Sabar sahit prabhu hasya-katha-ronge

Kahilen jemata achila Bonge ronge.

Bongodeshi-bakya anukaran kariya

Bangalere kadarthen hasiya hasiya.” [CB Adi 14.166-167]

In fact, He was enjoying this way so exuberantly that no one wanted to break the news of His wife, Vishnu Priya’s death and make Him sad.

In this way, Mahaprabhu enjoyed hasya rasa with the residents of Nabadwip. Even though He used to joke around with everyone, He never made jokes or laughed in the company of women.

Ei mata chapalya koren saba’-sane

Sabe stri-matro na dekhen dristi-kone.” [CB Adi 15.28]

What to speak of joking, if He ever came across a woman, He maintained respectful distance by giving her the right of way.

Sabe para-strir prati nahi parihash

Stri dekhi’ dure prabhu hayen ek pash” [CB Adi 15.17]

Though He was very reserved with other women, He used to make hilarious comments when He was around His mother and wife. There is a very sweet pastime of Mahaprabhu joking with Vishnupriya in front of His mother mentioned in Sri Chaitanya Bhagavata. This incident happened after Mahaprabhu already started His Sankirtan Pastime in Nabadwip in the association of Nityananda Prabhu.

Lord Nityananda spent His time roaming about Nabadwip and acting like a child. He would often run to Lord Chaitanya’s house where Mother Saci showered Him with affection. Absorbed in the mood of a young boy, Lord Nityananda would try to catch mother Saci’s feet and she always tried to escape from Him. One night, mother Saci had a dream which she later narrated to Mahaprabhu in confidence. “Late in the night, I dreamed that You and Nityananda. You were two five-year-old boys, running about playing and fighting. I saw both of You enter the Deity room and brought Krishna and Balarama out of the temple room. The four of You then began to fight with each other, snatching the sweets and food from one another’s hands and mouths and eating it. Thereafter I woke up, but I cannot understand anything about this dream, therefore I am telling You.” [Abridged from CB Madhya 8.28-41]

Hearing of this dream, Mahaprabhu smiled and sweetly told His mother,
“Mother, you saw a very wonderful dream.

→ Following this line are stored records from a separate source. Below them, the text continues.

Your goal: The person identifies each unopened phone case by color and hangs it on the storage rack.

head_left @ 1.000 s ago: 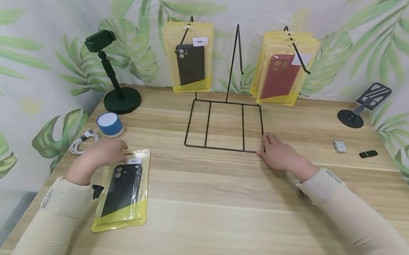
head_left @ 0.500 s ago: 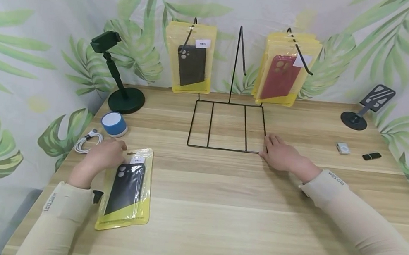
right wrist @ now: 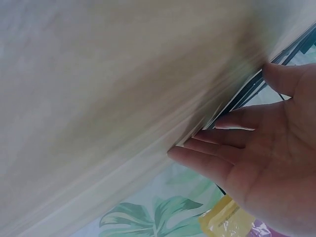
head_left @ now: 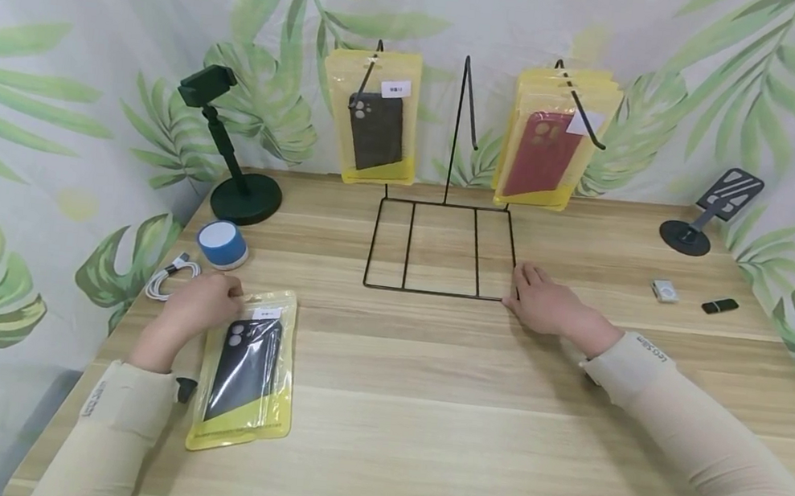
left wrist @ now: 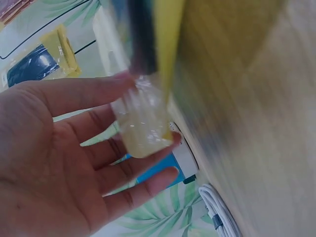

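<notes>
My left hand [head_left: 206,305] pinches the top end of a phone case in a clear-and-yellow bag [head_left: 246,369], lying at the left of the table. In the left wrist view, the thumb is on one side of the clear bag end [left wrist: 143,123] and the fingers are on the other. The case inside is black, with a white label above it. My right hand [head_left: 545,300] rests at the front right corner of a black wire display rack [head_left: 436,292], its fairly straight fingers [right wrist: 207,160] touching the table along the frame.
Bagged phone cases hang on the rack's outer hooks: a black one [head_left: 376,133] left, several with a red one [head_left: 541,154] in front on the right. At left stand a green phone stand [head_left: 246,198], blue speaker [head_left: 223,246] and white cable [head_left: 165,276]. A grey stand [head_left: 686,236] is right.
My left fingers have closed over the bag's top end, and the glare on the case has shifted. The right hand stays at the rack corner. The head view has shifted slightly.
</notes>
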Motion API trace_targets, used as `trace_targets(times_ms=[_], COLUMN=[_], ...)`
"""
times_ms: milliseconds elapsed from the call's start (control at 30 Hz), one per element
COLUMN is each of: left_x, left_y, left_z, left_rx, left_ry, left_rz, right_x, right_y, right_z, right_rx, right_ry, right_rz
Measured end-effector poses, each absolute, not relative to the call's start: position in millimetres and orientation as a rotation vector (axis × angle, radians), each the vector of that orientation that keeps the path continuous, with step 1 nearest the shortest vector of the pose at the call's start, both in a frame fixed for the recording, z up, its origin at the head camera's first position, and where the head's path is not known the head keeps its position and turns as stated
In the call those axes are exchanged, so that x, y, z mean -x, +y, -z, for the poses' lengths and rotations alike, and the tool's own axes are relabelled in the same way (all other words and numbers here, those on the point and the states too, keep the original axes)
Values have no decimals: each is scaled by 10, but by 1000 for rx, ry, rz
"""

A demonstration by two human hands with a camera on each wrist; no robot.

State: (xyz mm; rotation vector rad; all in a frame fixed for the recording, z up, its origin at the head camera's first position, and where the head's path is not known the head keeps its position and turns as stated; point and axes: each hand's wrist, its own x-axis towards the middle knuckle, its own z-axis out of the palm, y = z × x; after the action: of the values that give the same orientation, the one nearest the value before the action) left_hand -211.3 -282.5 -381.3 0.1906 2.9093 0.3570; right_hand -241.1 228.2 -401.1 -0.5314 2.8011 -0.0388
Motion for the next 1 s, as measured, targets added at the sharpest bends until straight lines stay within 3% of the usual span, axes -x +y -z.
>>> trace_targets(times_ms=[400, 1000], left_x=[2044, 2010], left_y=[-2741, -2351], left_z=[3596, 3194], left_rx=[-247, -574], left_ry=[2996, 3036], left_rz=[-796, -1245], right_x=[2407, 2409], right_y=[2296, 2275], right_z=[4031, 4027], right_rx=[534, 525], right_ry=[2816, 2817], right_rz=[37, 45])
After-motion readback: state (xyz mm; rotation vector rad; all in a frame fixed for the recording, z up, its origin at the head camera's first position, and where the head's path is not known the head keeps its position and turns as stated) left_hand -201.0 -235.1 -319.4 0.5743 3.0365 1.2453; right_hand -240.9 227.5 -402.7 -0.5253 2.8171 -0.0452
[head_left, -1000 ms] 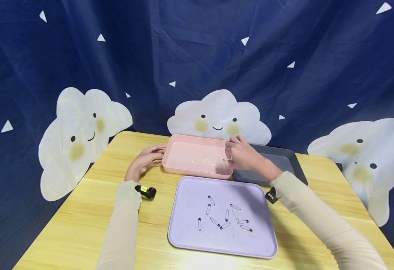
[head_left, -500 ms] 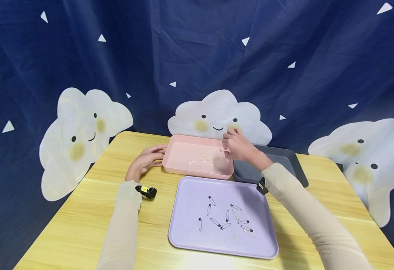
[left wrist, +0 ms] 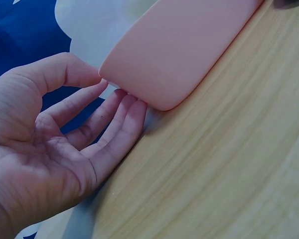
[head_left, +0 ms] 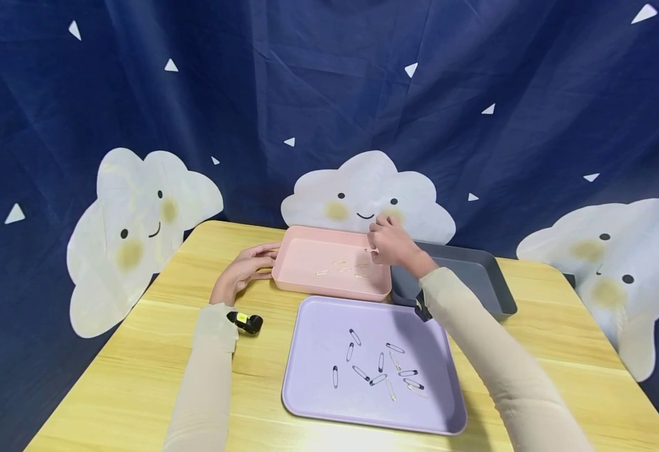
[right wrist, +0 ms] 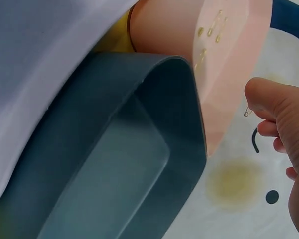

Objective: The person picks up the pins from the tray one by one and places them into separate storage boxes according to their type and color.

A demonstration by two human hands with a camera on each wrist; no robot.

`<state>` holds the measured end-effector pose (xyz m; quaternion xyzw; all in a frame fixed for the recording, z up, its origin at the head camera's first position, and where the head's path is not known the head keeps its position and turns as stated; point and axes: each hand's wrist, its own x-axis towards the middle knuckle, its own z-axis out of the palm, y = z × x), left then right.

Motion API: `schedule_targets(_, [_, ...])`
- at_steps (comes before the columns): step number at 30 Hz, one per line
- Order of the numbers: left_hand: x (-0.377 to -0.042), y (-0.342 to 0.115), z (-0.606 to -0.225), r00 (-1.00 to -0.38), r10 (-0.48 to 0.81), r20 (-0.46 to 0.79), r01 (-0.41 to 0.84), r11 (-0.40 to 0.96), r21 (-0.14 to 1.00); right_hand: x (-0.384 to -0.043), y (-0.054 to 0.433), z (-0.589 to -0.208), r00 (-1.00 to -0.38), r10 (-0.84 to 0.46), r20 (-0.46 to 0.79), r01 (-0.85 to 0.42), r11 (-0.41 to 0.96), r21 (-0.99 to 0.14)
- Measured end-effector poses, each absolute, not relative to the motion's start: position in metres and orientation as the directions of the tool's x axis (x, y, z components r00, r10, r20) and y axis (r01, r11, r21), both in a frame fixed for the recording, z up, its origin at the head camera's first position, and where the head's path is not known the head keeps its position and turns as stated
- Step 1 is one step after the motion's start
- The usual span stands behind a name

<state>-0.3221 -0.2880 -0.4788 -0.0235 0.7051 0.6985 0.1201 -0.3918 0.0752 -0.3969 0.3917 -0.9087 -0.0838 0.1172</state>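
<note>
Over the right part of the pink tray, my right hand pinches a small gold safety pin between thumb and finger. Several gold safety pins lie on that tray's floor. My left hand is at the tray's left end; in the left wrist view the thumb meets the rim and the fairly straight fingers touch the outer wall. Closer to me, the purple tray carries several black-headed safety pins and a few gold ones.
A dark grey tray adjoins the pink tray on the right, partly under my right forearm. All the trays stand on a wooden table. Behind its far edge hangs a blue curtain with white clouds.
My right hand, with the gold safety pin, has shifted left and slightly up over the pink tray. My left hand has stayed at the tray's end.
</note>
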Motion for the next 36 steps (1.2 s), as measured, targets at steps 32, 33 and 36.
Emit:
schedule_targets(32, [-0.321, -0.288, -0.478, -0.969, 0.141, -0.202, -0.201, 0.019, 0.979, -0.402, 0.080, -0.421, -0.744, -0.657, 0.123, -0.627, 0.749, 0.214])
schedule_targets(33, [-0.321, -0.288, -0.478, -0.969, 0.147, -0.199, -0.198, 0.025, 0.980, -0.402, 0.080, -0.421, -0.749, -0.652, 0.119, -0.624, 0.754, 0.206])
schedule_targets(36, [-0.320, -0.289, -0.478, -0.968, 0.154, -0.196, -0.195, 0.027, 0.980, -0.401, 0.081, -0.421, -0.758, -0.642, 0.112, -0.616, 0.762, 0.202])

Please don’t tell this to anyone. The Lords are really present in the Deities of our home. Your dream confirms the fact.
In fact, I have been observing something strange lately. Again and again I saw that after bhoga was offered to the Deities, not even half of the food remained. Embarrassed, I did not tell anyone. I suspected that your daughter-in-law might be secretly eating the bhoga. That suspicion in my heart is now cleared.” [CB Madhya 8.46-49]

Tomar badhure mor sandeho achilo

Aji she amar mone sandeho ghuchilo” [CB Madhya 8.49]

Hearing the conversation from inside the house, Vishnupriya Devi, smiled at her husband’s words.

“Hase Lakhsmi jagat mata swamira bachane” [CB Madhya 8.50]

In this way, Krishna the supreme enjoyer of all rasas, also relished hasya rasa in His Gauranga incarnation various ways – by making fun of the residents of Sri Hatta, mimicking the people of East Bengal, joking with His wife, to mention a few.